Apa itu vaksin mRNA?
Untuk mengetahui apa itu vaksin mRNA, perlu diketahui apa itu mRNA. mRNA adalah sebuah pembawa informasi genetik yang menjadi perantara antara DNA dan protein dalam tubuh kita yang dirangkai dari beberapa asam amino. Saat ini, vaksin mRNA ada dua jenis termasuk non-replicating dan self-amplifying.

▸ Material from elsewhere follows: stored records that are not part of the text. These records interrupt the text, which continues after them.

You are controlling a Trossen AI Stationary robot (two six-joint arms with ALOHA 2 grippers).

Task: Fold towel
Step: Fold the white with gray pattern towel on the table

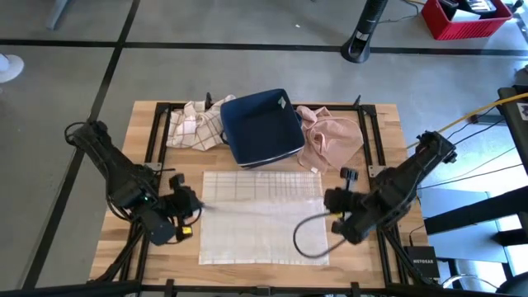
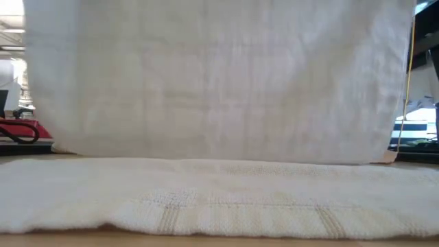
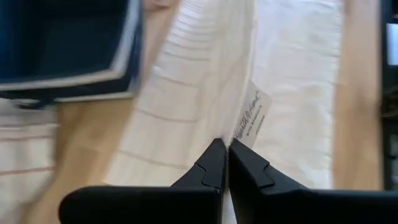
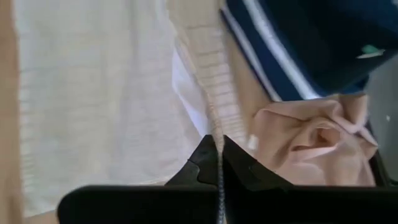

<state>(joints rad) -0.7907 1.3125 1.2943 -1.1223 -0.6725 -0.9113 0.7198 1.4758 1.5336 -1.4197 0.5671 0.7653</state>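
Across the table's (image 1: pixel 144 157) middle I have the towel (image 1: pixel 264 235), its far edge lifted; left gripper (image 3: pixel 224 163) and right gripper (image 4: pixel 219 155) are each clamped on a raised corner, equally near, long axis running between them.

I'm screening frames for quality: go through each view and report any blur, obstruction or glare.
High view: sharp, evenly lit, no glare on the white towel. Low view: the lifted towel fills almost the whole frame, hiding both arms. Left wrist view: soft, with the navy item smeared. Right wrist view: also soft; the pink cloth lacks crisp edges.
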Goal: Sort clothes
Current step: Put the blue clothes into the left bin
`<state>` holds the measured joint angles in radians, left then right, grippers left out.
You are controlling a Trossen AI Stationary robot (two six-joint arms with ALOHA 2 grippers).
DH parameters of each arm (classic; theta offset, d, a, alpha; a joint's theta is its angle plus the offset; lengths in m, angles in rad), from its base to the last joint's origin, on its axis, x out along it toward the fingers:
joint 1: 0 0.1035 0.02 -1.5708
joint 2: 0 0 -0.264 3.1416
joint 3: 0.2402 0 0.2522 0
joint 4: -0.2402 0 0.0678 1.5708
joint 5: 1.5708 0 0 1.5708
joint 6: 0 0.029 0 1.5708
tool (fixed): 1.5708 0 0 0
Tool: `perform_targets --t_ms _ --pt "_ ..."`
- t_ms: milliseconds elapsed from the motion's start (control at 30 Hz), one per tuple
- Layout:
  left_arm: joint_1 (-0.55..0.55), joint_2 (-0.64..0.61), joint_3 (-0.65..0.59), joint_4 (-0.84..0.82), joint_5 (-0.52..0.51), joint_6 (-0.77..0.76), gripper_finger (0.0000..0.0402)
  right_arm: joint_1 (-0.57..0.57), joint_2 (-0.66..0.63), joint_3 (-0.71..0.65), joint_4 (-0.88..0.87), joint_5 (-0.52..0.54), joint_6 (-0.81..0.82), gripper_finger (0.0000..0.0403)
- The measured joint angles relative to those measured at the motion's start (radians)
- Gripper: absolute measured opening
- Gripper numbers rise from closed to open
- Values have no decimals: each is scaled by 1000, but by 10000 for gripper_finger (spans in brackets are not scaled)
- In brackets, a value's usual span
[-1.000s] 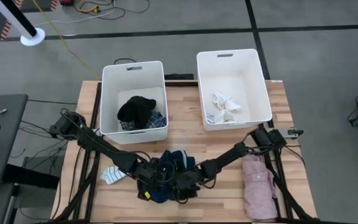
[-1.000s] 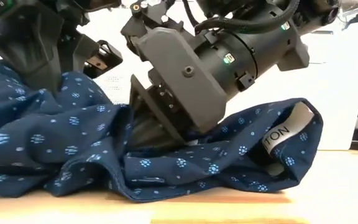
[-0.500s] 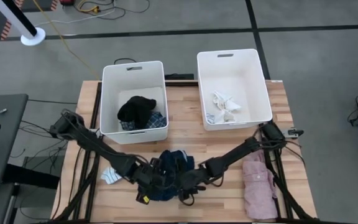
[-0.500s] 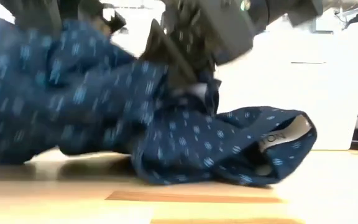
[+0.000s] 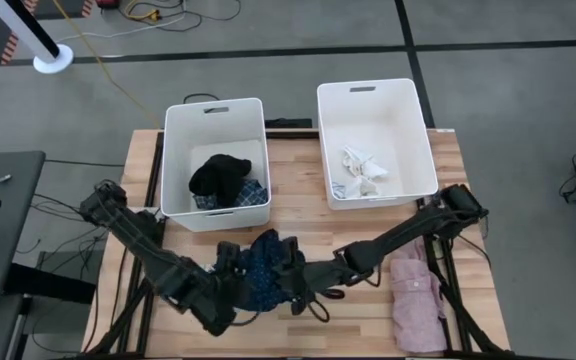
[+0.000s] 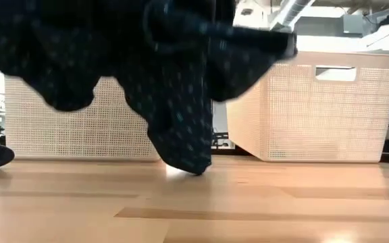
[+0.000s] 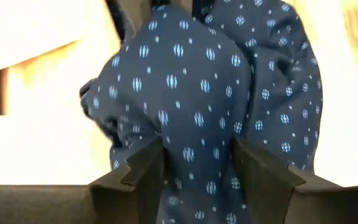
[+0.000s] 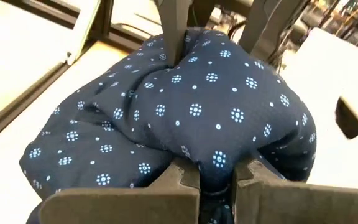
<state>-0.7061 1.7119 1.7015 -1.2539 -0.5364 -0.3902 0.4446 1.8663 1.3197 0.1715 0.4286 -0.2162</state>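
The navy patterned garment (image 5: 264, 268) hangs bunched between my two grippers over the table's near middle. In the low view it (image 6: 181, 101) droops in folds; its lowest tip (image 6: 189, 169) is close to the tabletop, and I cannot tell whether it touches. My left gripper (image 5: 240, 280) is shut on its left side, my right gripper (image 5: 290, 280) on its right side. A black garment (image 5: 218, 176) and a blue plaid one (image 5: 250, 196) lie in the left bin. A white one (image 5: 360, 170) lies in the right bin. A pale pink garment (image 5: 416, 296) lies flat at the near right. My left gripper has a thick bunch of the navy cloth (image 7: 197, 168) between its two fingers (image 7: 143, 171), several layers deep. The fingers slant down from the table's left. The cloth bulges out past the fingertips and hangs below. My right gripper pinches a narrow fold of the same garment (image 8: 216, 163) between its fingers (image 8: 184, 177), coming from the table's right, almost level. The cloth swells up beyond the fingertips and sags slack between the two grippers.
Two white bins stand side by side at the far half of the table, the left bin (image 5: 178, 150) and the right bin (image 5: 423, 140); in the low view their walls (image 6: 316, 115) rise behind the hanging cloth. Bare wood (image 5: 298, 215) lies between bins and grippers.
Both grippers have gone up, taking the navy garment with them. It lay heaped on the table a second ago; now it hangs from them in folds, nearly or wholly off the wood. The right arm has straightened toward the table's left.
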Motion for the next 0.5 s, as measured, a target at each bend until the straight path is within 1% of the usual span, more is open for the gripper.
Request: perform_targets --t_ms 167,300,400,500 --pt "-54 0 77 -129 -77 -105 187 -1 -43 1 0 0 -55 25" --pt "-101 0 137 -251 -125 -219 188 -3 -75 2 3 0 -98 25" --pt "-136 0 172 -317 -141 -301 189 -11 -98 2 5 0 -129 25" --pt "-172 -12 178 -322 -130 -339 189 -17 -127 2 11 1 -159 25"
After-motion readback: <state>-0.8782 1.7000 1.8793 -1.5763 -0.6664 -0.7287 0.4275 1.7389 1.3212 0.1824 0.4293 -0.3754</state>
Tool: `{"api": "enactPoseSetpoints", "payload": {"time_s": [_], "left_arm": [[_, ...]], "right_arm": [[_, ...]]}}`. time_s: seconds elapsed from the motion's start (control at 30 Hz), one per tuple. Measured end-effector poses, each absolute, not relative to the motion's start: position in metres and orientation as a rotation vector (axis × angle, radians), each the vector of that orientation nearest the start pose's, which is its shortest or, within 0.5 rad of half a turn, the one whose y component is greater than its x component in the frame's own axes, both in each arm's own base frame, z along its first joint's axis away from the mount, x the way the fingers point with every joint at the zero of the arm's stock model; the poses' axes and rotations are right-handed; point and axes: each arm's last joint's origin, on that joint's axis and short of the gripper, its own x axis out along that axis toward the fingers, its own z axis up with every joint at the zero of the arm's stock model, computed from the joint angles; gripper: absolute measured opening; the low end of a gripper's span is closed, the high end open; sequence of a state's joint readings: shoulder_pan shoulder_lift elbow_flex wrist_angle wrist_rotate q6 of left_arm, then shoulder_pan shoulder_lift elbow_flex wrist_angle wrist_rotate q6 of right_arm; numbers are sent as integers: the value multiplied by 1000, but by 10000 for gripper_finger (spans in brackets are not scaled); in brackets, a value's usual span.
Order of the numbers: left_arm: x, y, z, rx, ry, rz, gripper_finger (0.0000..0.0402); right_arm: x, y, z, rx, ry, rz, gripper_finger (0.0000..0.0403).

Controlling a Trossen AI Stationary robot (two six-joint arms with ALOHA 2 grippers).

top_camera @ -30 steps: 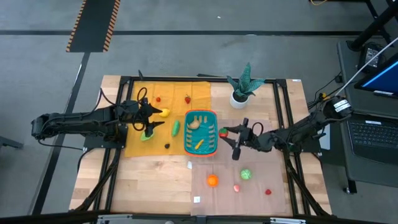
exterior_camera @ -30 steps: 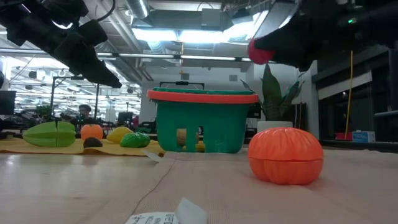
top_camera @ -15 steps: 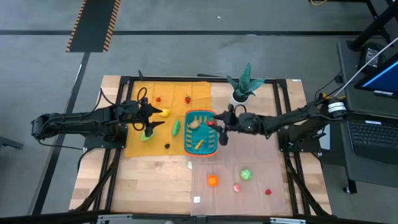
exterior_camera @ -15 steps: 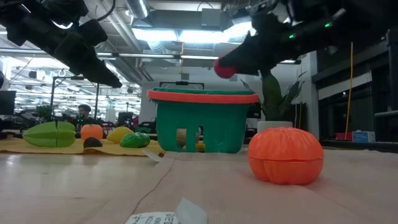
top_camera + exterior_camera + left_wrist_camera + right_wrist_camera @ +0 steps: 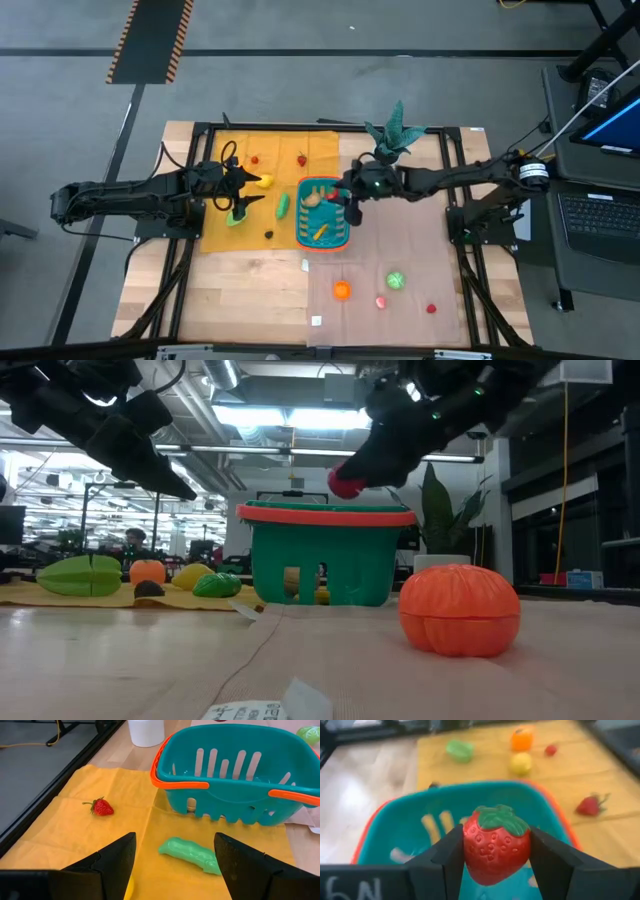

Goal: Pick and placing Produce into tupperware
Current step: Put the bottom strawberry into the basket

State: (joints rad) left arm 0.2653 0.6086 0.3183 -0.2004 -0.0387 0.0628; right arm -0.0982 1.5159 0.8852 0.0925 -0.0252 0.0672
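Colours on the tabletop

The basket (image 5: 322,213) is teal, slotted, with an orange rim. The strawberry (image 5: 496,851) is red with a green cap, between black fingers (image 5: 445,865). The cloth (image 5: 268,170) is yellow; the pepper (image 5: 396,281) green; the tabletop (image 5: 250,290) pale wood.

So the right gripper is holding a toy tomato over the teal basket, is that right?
Not quite: the right gripper holds a toy strawberry, red with dimpled seeds and a green leafy cap, not a tomato. The right wrist view shows it. It is indeed over the teal basket.
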Motion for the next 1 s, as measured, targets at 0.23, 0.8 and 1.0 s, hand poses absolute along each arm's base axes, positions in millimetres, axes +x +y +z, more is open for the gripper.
{"api": "enactPoseSetpoints", "payload": {"time_s": [0.23, 0.8, 1.0], "left_arm": [[135, 38, 196, 5, 505, 281, 261], [135, 37, 196, 6, 507, 277, 261], [135, 37, 195, 6, 507, 277, 261]], "right_arm": [[337, -38, 229, 102, 764, -27, 187], [369, -29, 204, 75, 788, 87, 187], [376, -27, 189, 81, 811, 101, 187]]}}
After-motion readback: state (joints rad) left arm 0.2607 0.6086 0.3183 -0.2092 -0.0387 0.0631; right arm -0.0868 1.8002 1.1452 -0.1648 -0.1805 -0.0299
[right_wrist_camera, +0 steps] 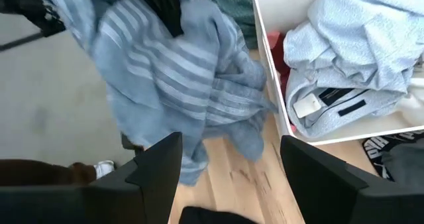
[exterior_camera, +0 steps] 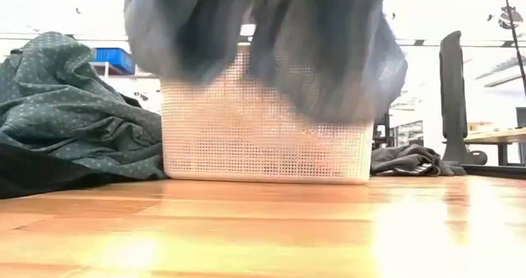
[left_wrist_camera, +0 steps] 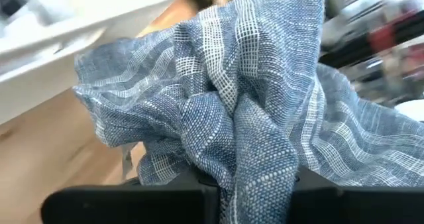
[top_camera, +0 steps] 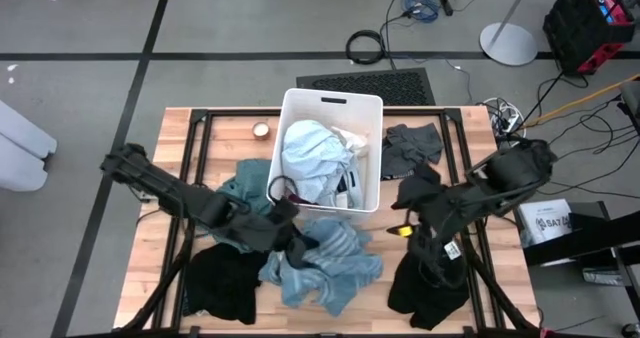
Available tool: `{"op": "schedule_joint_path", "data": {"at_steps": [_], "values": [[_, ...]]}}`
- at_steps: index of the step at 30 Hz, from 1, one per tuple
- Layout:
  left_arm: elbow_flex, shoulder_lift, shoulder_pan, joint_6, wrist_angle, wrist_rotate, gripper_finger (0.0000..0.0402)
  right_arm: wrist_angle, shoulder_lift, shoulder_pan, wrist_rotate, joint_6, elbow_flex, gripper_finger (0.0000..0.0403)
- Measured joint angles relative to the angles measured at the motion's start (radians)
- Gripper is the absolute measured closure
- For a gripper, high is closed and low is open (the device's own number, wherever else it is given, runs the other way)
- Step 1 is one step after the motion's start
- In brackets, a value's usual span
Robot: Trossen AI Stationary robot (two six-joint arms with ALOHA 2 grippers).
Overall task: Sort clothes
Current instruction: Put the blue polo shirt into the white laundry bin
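Note:
My left gripper (top_camera: 287,228) is shut on a blue-white striped garment (top_camera: 325,263) just in front of the white bin (top_camera: 372,108). The garment hangs blurred in front of the bin in the low view (exterior_camera: 271,48). My right gripper (top_camera: 402,221) is open and empty to the right of it, over bare wood, and faces the garment (right_wrist_camera: 172,85). A light blue garment (top_camera: 312,150) lies in the bin. A teal garment (top_camera: 245,188) lies left of the bin, a dark grey one (top_camera: 412,143) right of it, and black ones at the near left (top_camera: 225,278) and near right (top_camera: 430,283). My left gripper pinches a bunched fold of the striped garment (left_wrist_camera: 248,164) between its two fingers, several layers together. The cloth is gathered up at the fingers and hangs slack below them (right_wrist_camera: 199,118). I cannot tell whether its lower end touches the table.
A small round disc (top_camera: 262,130) lies at the far left of the bin. The table's black frame rails (top_camera: 195,148) run along both sides. Bare wood (exterior_camera: 263,229) shows in front of the bin, between the striped garment and the near right black garment.

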Motion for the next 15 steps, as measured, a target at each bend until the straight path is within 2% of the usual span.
{"op": "schedule_joint_path", "data": {"at_steps": [9,15], "values": [[0.002,-0.072,-0.003,0.107,0.363,-0.044,0.0356,0.0,-0.045,0.058,0.082,0.048,0.0,0.0161],[0.002,-0.115,0.068,0.132,0.432,-0.127,0.0356,0.0,-0.045,0.099,0.103,0.078,0.0,0.0161]]}}
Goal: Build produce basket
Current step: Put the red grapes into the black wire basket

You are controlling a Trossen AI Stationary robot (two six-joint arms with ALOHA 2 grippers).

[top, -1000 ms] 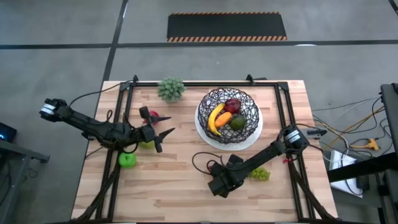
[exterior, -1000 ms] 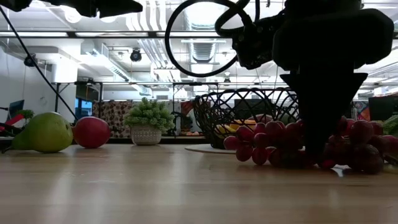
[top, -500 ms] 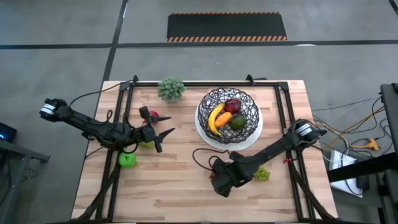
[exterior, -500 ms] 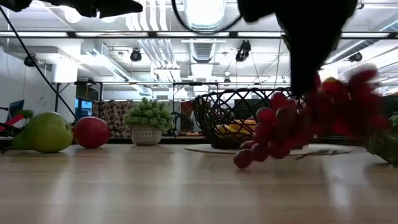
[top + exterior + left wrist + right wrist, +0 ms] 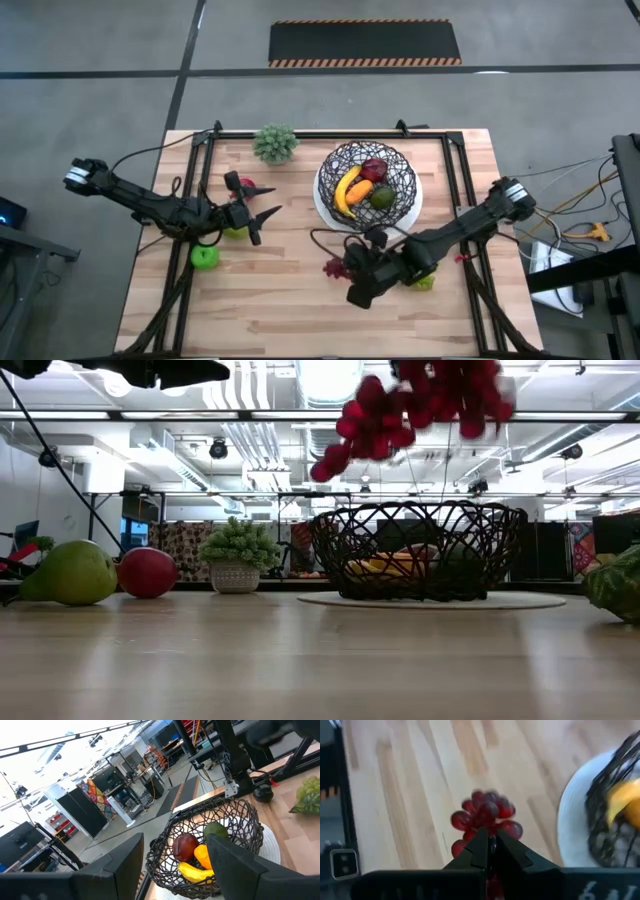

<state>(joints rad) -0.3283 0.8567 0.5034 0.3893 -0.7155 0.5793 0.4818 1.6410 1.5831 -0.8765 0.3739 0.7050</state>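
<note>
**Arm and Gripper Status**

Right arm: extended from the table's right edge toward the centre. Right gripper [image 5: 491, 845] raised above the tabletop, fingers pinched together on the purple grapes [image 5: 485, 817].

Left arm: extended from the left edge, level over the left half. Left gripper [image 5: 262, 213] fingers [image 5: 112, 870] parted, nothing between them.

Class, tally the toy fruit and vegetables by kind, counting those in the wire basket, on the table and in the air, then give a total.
Apples: 3 (red apple, green apple, dark red apple)
Grape bunches: 2 (red grapes, green grapes)
Pear: 1
Banana: 1
Carrot: 1
Avocado: 1
Total: 9
</note>
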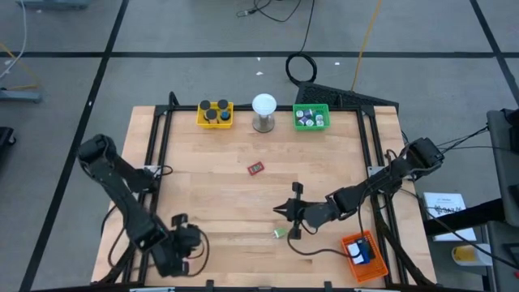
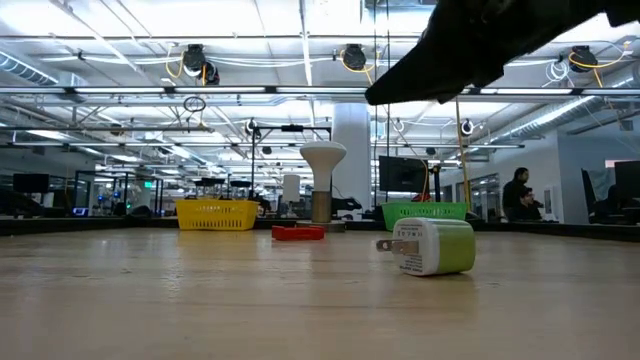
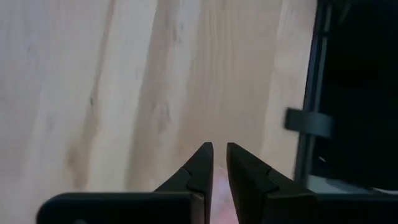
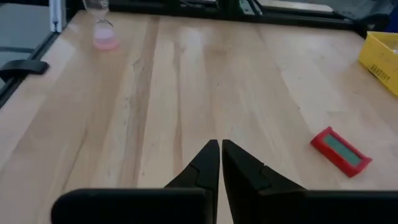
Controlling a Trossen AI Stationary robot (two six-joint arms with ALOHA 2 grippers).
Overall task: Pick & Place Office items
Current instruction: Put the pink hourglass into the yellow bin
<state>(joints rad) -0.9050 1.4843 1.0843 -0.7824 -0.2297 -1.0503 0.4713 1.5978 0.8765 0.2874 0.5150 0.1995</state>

Non-replicating Vs Self-amplifying
Seperti yang terlihat dari namanya, yang membedakan dua jenis vaksin mRNA tersebut adalah kemampuannya untuk mereplikasi dirinya sendiri. Pada vaksin mRNA konvensional (non-replicating), antigen yang mengandung 5′ dan 3′ untranslated region (UTRs) dikodekan, sedangkan pada vaksin mRNA self-amplifying, mesin replikasi dari virus juga ikut dikodekan. Hal tersebut memungkinkan amplifikasi RNA intraseluler dan ekspresi protein yang melimpah (Pardi et al. 2018). Keuntungan dari menggunakan vaksin mRNA yang bersifat non-replicating adalah kesederhanaannya, ukuran RNA yang kecil, dan ketidakberadaan tambahan protein yang dikodekan. Penambahan protein yang dikodekan dapat menginduksi respons imun yang tidak diinginkan. Untuk kasus self-amplifying, keuntungannya adalah menghasilkan ekspresi antigen yang tinggi dari dosis vaksin yang relatif rendah karena ada RNA dependent RNA polymerase (RdRp) (Rauch et al. 2018).